GOAL OF THE EXERCISE - Scan the entries below. Report each line where the string "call" occurs.

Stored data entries
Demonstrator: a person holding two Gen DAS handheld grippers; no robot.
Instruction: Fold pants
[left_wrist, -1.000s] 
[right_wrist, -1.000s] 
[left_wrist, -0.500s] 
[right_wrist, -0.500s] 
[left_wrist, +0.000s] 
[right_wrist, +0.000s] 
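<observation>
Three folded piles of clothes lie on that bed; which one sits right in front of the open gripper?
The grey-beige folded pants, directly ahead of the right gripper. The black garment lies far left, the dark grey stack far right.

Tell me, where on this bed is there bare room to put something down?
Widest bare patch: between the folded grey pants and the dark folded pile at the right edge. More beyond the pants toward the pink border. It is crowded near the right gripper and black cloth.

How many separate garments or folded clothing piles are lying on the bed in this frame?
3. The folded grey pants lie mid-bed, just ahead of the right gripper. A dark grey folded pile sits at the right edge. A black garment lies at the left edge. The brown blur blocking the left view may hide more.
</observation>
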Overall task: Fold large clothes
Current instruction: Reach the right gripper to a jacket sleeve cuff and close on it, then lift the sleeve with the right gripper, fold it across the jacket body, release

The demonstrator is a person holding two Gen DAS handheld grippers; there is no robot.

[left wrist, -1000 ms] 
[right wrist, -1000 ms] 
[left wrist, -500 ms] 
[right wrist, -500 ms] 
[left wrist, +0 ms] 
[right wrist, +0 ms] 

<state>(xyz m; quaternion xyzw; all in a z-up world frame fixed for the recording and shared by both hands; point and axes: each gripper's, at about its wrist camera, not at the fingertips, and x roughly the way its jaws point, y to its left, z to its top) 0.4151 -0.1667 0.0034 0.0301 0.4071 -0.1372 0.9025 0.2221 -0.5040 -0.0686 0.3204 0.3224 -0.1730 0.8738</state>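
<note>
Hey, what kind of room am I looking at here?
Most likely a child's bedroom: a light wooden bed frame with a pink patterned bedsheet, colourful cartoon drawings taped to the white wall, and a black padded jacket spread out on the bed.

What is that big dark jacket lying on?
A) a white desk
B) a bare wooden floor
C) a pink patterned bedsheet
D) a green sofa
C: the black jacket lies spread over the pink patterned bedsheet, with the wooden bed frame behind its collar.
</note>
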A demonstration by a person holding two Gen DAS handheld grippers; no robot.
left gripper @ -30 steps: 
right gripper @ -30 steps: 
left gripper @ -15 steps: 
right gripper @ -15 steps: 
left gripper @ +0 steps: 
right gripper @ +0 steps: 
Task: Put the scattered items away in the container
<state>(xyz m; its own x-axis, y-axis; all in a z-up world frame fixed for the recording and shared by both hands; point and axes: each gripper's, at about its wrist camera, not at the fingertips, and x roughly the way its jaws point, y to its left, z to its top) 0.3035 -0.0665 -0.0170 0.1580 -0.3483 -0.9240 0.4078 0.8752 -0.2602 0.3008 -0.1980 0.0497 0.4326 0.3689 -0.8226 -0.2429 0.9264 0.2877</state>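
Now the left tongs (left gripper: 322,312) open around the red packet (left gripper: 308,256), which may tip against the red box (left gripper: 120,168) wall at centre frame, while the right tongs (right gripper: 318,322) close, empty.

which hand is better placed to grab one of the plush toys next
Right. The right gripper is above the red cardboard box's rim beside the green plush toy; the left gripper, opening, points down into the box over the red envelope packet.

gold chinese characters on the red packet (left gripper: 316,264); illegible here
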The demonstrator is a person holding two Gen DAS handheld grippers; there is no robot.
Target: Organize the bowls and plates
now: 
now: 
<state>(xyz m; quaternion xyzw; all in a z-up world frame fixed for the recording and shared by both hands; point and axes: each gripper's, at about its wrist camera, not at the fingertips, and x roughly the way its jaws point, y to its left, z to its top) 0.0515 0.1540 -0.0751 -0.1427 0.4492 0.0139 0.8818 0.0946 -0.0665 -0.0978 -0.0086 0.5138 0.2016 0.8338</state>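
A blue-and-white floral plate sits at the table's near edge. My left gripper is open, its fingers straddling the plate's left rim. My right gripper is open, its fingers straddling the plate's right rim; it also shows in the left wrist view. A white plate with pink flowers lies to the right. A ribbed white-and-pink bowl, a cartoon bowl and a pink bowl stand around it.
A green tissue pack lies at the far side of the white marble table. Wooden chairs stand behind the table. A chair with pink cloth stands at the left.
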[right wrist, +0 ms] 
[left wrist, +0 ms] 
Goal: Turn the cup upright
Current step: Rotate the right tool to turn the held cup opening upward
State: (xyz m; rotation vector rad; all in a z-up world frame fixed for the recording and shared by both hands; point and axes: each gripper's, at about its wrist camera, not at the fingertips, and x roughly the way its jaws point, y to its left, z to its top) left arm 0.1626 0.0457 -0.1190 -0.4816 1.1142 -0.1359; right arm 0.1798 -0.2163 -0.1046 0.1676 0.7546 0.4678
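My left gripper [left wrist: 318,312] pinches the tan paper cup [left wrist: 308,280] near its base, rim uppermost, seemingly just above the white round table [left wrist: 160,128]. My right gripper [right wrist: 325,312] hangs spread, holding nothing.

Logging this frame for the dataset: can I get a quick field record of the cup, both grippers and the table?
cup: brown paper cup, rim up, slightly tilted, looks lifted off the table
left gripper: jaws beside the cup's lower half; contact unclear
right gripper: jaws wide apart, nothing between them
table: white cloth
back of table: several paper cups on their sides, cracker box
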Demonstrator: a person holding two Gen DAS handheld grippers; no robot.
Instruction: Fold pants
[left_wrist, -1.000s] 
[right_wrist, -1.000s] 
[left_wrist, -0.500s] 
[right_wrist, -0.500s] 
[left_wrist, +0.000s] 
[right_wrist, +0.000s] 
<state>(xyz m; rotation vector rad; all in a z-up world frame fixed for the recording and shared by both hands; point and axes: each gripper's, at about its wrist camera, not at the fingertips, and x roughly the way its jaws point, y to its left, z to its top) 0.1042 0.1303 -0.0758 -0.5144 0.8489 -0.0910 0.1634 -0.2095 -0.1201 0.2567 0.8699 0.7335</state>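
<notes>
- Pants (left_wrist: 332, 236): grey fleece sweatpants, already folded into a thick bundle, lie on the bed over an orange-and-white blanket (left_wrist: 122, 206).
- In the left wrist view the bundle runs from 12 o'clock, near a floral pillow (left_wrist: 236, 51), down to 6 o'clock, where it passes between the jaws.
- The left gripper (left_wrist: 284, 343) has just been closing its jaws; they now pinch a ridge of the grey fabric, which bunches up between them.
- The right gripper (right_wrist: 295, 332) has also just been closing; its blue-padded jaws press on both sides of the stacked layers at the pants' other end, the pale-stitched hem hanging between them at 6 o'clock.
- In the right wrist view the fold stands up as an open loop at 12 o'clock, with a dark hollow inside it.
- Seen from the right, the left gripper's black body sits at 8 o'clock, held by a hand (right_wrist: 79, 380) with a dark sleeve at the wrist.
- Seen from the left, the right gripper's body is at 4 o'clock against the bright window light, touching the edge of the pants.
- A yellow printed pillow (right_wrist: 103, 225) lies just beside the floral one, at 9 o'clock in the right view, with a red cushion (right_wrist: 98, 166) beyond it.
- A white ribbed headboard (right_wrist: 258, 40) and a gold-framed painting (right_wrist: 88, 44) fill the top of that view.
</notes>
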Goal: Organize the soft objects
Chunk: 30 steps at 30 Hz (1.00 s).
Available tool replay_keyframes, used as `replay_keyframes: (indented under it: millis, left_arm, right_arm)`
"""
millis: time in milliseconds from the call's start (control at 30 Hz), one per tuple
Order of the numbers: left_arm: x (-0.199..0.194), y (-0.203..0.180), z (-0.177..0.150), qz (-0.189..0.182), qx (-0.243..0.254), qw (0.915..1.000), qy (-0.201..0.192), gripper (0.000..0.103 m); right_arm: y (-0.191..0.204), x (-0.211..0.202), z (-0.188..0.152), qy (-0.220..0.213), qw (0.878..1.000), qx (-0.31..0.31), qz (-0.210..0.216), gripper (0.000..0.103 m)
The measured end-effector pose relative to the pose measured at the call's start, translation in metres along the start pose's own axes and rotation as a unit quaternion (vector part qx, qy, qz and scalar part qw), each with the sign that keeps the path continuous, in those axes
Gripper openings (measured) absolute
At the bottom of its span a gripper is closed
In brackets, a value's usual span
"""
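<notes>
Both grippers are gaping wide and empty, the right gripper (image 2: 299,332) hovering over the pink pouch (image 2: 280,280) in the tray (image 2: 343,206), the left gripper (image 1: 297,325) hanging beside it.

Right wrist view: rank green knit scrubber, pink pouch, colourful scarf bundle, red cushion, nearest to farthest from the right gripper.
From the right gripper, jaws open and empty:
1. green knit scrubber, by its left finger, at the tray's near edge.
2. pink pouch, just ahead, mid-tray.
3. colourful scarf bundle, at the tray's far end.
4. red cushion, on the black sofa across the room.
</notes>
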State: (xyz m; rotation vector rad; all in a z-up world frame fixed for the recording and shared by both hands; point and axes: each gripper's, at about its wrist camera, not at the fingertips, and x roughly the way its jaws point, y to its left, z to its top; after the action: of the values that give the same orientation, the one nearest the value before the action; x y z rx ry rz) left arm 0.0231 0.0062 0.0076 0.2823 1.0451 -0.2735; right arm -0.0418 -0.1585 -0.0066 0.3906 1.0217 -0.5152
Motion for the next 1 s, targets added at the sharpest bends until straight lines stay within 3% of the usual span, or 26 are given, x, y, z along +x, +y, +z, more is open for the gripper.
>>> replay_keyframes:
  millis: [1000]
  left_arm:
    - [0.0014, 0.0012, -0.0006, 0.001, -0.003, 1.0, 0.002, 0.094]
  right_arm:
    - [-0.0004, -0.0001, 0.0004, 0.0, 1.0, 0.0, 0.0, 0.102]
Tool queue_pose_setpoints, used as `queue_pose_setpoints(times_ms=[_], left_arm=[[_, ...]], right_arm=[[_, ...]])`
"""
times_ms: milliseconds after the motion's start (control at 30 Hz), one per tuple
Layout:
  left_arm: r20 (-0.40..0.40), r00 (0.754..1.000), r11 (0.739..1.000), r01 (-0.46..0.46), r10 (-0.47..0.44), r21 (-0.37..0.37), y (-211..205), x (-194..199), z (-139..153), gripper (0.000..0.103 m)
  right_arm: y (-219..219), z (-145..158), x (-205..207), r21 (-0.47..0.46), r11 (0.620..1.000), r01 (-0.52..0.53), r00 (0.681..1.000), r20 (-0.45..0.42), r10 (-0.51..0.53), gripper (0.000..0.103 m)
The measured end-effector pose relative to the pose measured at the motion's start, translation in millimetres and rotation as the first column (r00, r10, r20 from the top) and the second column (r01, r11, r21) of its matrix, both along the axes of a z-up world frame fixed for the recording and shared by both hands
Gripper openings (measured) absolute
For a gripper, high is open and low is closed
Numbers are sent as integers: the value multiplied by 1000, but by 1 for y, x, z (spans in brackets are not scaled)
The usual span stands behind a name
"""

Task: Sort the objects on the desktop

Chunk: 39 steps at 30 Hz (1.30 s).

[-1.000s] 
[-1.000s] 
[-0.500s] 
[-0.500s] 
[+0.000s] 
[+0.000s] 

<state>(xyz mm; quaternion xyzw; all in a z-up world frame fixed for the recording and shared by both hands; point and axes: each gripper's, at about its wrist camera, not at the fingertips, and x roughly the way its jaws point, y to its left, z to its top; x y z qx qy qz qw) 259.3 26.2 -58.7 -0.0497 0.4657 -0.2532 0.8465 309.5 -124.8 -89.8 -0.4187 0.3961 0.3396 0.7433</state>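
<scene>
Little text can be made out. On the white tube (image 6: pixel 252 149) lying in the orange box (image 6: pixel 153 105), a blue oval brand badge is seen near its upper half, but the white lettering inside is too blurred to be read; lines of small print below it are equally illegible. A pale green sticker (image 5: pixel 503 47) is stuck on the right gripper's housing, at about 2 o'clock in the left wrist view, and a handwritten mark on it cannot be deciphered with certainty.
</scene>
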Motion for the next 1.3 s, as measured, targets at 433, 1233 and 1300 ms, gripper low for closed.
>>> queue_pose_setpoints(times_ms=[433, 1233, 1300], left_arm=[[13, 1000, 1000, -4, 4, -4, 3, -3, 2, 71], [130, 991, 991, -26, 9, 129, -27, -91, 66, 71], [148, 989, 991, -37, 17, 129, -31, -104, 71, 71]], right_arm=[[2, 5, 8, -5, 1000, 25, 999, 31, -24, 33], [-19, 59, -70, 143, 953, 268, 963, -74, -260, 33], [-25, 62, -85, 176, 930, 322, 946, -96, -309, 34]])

WORKED SOLUTION -
millis: time in milliseconds from the call's start (control at 30 Hz), one per tuple
The measured end-effector pose relative to the pose measured at the call's start, translation in metres along the start pose's own axes and rotation as a unit quaternion (vector part qx, qy, qz and scalar part qw), each with the sign that keeps the path continuous, in those axes

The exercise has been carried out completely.